Perl has had a successful stint in web development and network programming. However, its popularity has been diminishing. This is primarily due to its resource-intensive nature, hefty memory demands, and limited portability. Nevertheless, Perl still finds some use in web development and text processing.
But with more powerful and user-friendly languages like Python gaining ground, Perl faces stiff competition. It wouldn’t be surprising if Perl’s appeal fades even further in the coming years.
However, between 2013 and 2018, CoffeeScript’s popularity waned, primarily due to its compilation process and changeability. Post-2018, this scripting language no longer holds the attention of programmers as it once did. Therefore, if you’re a developer considering a new skill, it might be time to move past CoffeeScript.
Haskell, an older, statically typed general-purpose language, draws from other languages, including Clean, HOPE, and Miranda. It’s particularly suited for symbolic computations and finds application in research and industry. Its appeal lies in the brevity of its code, robust language principles, and high reliability.

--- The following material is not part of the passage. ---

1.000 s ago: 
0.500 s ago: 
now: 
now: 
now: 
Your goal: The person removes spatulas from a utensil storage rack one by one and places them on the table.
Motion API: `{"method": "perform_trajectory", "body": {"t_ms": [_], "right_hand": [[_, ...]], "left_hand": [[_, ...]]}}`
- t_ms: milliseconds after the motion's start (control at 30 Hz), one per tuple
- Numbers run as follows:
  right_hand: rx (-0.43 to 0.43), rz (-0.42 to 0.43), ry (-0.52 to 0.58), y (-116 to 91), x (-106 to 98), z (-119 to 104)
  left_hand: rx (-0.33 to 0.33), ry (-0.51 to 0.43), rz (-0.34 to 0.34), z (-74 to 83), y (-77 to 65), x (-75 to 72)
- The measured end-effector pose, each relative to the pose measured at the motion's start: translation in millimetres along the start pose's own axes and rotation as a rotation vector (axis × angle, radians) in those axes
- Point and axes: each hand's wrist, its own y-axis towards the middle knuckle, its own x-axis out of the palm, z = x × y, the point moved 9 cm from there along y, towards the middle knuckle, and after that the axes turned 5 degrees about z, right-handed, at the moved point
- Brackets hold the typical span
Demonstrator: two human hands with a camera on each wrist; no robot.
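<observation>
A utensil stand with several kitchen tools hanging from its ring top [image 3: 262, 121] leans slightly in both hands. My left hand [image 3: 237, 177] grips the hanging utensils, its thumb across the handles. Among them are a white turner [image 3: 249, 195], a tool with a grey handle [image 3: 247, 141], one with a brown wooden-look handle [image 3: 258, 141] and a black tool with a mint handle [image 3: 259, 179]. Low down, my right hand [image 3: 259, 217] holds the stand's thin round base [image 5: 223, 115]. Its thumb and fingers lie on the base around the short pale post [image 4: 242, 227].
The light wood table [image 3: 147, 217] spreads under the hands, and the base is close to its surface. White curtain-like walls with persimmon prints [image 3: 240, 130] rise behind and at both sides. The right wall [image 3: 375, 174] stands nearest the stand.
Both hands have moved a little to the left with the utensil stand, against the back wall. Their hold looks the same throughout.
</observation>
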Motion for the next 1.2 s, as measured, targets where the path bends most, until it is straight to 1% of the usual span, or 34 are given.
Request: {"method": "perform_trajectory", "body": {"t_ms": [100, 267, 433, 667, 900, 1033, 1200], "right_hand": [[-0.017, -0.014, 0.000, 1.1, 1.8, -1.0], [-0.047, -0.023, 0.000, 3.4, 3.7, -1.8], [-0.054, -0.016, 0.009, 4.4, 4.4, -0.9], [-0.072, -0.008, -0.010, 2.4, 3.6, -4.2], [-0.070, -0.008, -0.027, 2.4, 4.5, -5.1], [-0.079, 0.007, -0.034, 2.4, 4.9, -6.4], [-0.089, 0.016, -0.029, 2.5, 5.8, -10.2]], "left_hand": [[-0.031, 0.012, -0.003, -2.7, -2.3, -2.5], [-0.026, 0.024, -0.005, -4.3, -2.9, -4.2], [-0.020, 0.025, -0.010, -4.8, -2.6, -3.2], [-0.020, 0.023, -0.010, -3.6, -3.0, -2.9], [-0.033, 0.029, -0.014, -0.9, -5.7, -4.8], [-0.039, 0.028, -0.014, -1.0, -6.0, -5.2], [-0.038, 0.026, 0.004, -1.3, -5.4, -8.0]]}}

Yet, despite these intriguing features, Haskell’s relevance has been diminishing. Its last stable release was nearly a decade ago, and its static typing, coupled with a steep learning curve, has failed to keep it high on the list of preferred programming languages.
The mainstream is taking over
Just watch the video below on the top programming language recommended to get a job:
Since its inception, Python has emphasized simplicity and an optimal developer experience, making programming more accessible. Today, Python is the leading language in data science and engineering. Moreover, it consistently ranks among the top three languages in numerous other domains.
Java enjoyed an unrivaled popularity streak for a considerable period, largely due to its Virtual Machine: JVM, an exquisite feat of software engineering. However, Java’s appeal has seen a decline due to its stagnation and lack of innovation over the past decade, particularly in the face of the rising prominence of containerization and cloud computing.
C#, introduced in the early 2000s, is a versatile language that gleaned inspiration from Java and then refined those elements for improved syntactic expressiveness. Microsoft’s hefty investment has molded C# into a powerful language, extensively employed in enterprise software and game development.
Microsoft’s recent contributions to the community have included numerous open-source projects, including C#. With ongoing innovation and reinvention, C# currently stands as one of the most widely accepted business programming languages.
While Rust hasn’t yet reached mainstream status, it holds the potential to become the ‘Esperanto’ of programming languages. It blends many features from existing languages, boasting the power and low-level access of C/C++, the safety of Python/Java, and the expressiveness and functional capabilities of Haskell/ML.
Though Rust competes with heavyweights like C and C++, it’s far from being a niche language. Tech giants like Microsoft, Google, Amazon, and Apple have started investing heavily in Rust, even though these companies traditionally prioritize their languages. This interest from significant players could significantly bolster Rust’s standing in the programming world.
It’s worth noting that even “dead” languages can have their uses. For example, maintaining legacy systems, understanding historical code, or learning about the evolution of programming paradigms and constructs. Furthermore, these “dead” languages often have influenced or given birth to other more modern and widely used languages.